▸ **Task objective**: Could you set down exactly the lines in the records below between the line holding "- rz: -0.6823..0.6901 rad" and the line holding "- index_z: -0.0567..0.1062", inclusive?

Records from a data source
● ● ● ● ●
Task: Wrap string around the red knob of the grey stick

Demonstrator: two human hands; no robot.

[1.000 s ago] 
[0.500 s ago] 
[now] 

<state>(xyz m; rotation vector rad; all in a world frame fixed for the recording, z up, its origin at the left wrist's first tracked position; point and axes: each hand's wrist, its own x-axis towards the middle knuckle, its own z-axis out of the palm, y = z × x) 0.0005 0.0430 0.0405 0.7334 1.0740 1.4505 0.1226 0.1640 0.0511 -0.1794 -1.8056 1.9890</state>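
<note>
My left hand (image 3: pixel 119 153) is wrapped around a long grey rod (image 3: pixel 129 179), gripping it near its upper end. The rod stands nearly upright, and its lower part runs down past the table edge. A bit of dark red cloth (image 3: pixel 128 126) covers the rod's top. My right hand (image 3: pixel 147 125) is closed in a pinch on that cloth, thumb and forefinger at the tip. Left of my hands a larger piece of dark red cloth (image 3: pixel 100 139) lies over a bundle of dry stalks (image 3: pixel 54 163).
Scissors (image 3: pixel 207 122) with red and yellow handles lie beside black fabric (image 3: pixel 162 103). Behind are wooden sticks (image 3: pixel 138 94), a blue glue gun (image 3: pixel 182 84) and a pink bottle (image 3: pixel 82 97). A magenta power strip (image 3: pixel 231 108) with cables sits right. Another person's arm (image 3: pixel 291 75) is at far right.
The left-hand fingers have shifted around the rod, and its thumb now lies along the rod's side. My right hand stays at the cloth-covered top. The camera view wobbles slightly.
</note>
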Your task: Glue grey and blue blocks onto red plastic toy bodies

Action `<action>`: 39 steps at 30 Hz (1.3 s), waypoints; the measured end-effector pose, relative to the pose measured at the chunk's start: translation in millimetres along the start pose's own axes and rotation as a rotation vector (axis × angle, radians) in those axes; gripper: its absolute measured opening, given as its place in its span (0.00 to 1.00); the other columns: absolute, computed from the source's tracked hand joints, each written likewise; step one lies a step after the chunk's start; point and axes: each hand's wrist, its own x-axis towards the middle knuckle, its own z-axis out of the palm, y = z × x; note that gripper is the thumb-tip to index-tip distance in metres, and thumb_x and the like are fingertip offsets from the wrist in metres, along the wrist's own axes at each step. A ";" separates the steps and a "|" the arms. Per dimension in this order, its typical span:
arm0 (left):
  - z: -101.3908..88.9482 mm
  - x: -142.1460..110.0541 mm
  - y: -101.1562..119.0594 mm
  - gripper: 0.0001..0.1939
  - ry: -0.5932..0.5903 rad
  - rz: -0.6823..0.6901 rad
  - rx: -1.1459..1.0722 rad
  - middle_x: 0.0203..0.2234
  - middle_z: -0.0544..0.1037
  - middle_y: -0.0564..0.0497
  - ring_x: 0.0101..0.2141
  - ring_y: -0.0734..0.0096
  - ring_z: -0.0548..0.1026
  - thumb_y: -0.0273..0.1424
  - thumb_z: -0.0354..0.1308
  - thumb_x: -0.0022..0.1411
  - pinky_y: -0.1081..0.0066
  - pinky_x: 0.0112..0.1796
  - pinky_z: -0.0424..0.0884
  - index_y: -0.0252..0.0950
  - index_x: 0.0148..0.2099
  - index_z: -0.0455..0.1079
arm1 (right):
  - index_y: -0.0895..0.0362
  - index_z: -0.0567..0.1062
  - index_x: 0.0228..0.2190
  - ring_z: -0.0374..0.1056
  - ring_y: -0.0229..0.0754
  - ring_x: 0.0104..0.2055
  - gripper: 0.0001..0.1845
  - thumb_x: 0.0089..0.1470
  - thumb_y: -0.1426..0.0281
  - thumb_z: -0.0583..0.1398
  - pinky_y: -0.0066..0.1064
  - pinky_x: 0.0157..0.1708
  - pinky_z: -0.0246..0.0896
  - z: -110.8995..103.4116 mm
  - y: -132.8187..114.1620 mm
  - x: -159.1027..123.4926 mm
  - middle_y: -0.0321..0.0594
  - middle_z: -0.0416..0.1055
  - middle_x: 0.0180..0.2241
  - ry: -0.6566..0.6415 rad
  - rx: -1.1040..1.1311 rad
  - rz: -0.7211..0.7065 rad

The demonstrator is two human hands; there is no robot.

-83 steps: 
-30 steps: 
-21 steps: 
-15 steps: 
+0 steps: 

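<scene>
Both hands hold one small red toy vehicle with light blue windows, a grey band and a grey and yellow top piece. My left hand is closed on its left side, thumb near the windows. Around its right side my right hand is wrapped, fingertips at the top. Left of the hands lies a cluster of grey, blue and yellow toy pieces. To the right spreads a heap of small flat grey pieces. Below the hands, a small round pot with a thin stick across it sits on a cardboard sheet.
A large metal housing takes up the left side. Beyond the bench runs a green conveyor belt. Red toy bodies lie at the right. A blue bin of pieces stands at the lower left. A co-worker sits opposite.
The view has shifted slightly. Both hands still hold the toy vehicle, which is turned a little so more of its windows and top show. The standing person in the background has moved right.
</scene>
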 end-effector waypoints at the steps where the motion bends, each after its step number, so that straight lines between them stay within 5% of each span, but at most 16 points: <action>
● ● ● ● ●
▸ **Task solution**:
  - rz: -0.6823..0.6901 rad
  - rx: -1.1459..1.0722 rad
  - middle_x: 0.0203..0.2234
  - middle_z: -0.0544..0.1037
  - middle_y: -0.0564..0.0497
  - ring_x: 0.0101..0.2141
  - ring_y: -0.0734..0.0096
  - ring_z: -0.0548..0.1026
  - thumb_y: -0.0273..0.1424
  - thumb_z: -0.0354..0.1308
  - thumb_x: -0.0022..0.1411
  - pinky_y: -0.1081..0.0066
  - pinky_x: 0.0112..0.1796
  - pinky_z: -0.0424..0.0884
  - index_y: -0.0252..0.0950
  - index_x: 0.0148..0.2099
  - index_z: -0.0455..0.1079
arm1 (right):
  - index_y: -0.0895..0.0362
  - index_z: -0.0567..0.1062

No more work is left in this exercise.